WORK REQUEST. Please restate the listing word for word, omitting the images.

DATA EXTRACT.
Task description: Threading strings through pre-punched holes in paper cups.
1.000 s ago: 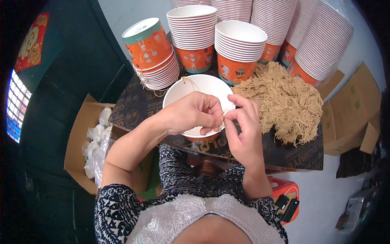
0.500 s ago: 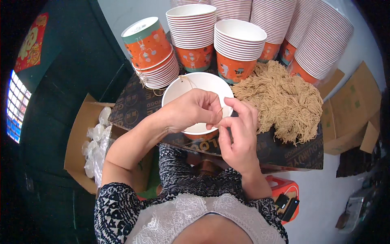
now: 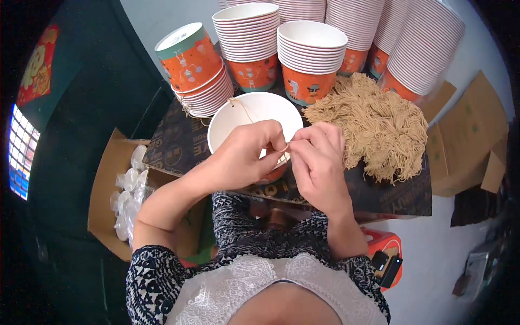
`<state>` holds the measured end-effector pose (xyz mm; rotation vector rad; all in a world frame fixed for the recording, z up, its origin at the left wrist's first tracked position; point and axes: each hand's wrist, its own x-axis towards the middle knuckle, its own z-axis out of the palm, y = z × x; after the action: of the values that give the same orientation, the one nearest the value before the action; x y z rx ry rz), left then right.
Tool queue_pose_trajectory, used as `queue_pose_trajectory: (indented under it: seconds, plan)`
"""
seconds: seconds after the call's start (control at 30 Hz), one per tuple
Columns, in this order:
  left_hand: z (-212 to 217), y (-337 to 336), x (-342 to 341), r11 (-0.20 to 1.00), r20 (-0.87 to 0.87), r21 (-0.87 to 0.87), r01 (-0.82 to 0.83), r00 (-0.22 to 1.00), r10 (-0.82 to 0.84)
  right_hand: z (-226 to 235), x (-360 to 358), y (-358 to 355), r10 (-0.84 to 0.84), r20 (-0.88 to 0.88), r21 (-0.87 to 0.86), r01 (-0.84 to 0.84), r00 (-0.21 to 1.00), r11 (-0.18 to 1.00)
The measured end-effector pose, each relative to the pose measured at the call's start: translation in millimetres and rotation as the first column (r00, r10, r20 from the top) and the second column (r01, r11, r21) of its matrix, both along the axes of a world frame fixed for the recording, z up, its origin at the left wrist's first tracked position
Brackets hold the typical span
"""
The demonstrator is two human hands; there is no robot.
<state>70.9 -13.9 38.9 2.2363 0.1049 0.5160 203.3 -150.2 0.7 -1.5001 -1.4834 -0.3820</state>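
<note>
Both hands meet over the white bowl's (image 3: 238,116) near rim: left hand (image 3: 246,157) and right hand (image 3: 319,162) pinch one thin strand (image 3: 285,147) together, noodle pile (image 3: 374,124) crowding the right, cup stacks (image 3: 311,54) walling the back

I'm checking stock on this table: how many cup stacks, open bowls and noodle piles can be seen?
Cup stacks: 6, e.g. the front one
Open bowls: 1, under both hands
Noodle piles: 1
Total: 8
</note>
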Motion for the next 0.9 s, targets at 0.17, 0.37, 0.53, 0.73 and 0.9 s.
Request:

ANSWER SPACE.
Task description: Threading strings through pre-punched holes in paper cups.
1.000 s ago: 
0.500 s ago: 
now: 
`<state>` holds the measured end-effector pose (xyz mm; rotation vector rad; all in a world frame fixed for the recording, z up, its origin at the left wrist's first tracked position; point and axes: each hand's wrist, its own x-axis towards the middle knuckle, its own z-axis out of the palm, y = z × x; after the action: of the values that give the same orientation, the one nearest the value before the action; x y z rx ry rz), left then right.
Tool queue_pose_trajectory, used as `queue_pose_trajectory: (indented under it: seconds, plan)`
"""
seconds: seconds after the call's start (control at 30 Hz), one per tuple
Columns, in this order:
  left_hand: z (-212 to 217), y (-337 to 336), x (-342 to 341), r11 (-0.20 to 1.00), r20 (-0.87 to 0.87), r21 (-0.87 to 0.87), r01 (-0.82 to 0.83), r00 (-0.22 to 1.00), r10 (-0.82 to 0.84)
  right_hand: z (-226 to 235), x (-360 to 358), y (-358 to 355), r10 (-0.84 to 0.84), r20 (-0.88 to 0.88), r21 (-0.87 to 0.86), r01 (-0.84 to 0.84), r00 (-0.21 to 1.00), r11 (-0.18 to 1.00)
The measured end-effector pose, each relative to the pose measured at the call's start: translation in millimetres and rotation as the first column (r00, r10, r20 from the top) and the second column (r01, r11, r21) of its matrix, both along the axes of a world frame fixed for the recording, z up, its origin at the left wrist's first tracked position
Brackets hold the typical span
"""
The demonstrator is two human hands; there is no robot.
<state>70.9 -13.9 38.9 2.2363 0.1049 0.5160 203.3 -150.2 0.7 -1.5001 -1.4834 -0.3820</state>
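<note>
Both hands meet over the white bowl's (image 3: 238,116) near rim: left hand (image 3: 246,157) and right hand (image 3: 319,162) pinch one thin strand (image 3: 285,147) together, noodle pile (image 3: 374,124) crowding the right, cup stacks (image 3: 311,54) walling the back

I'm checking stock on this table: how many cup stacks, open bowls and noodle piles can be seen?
Cup stacks: 6, e.g. the front one
Open bowls: 1, under both hands
Noodle piles: 1
Total: 8
</note>
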Motion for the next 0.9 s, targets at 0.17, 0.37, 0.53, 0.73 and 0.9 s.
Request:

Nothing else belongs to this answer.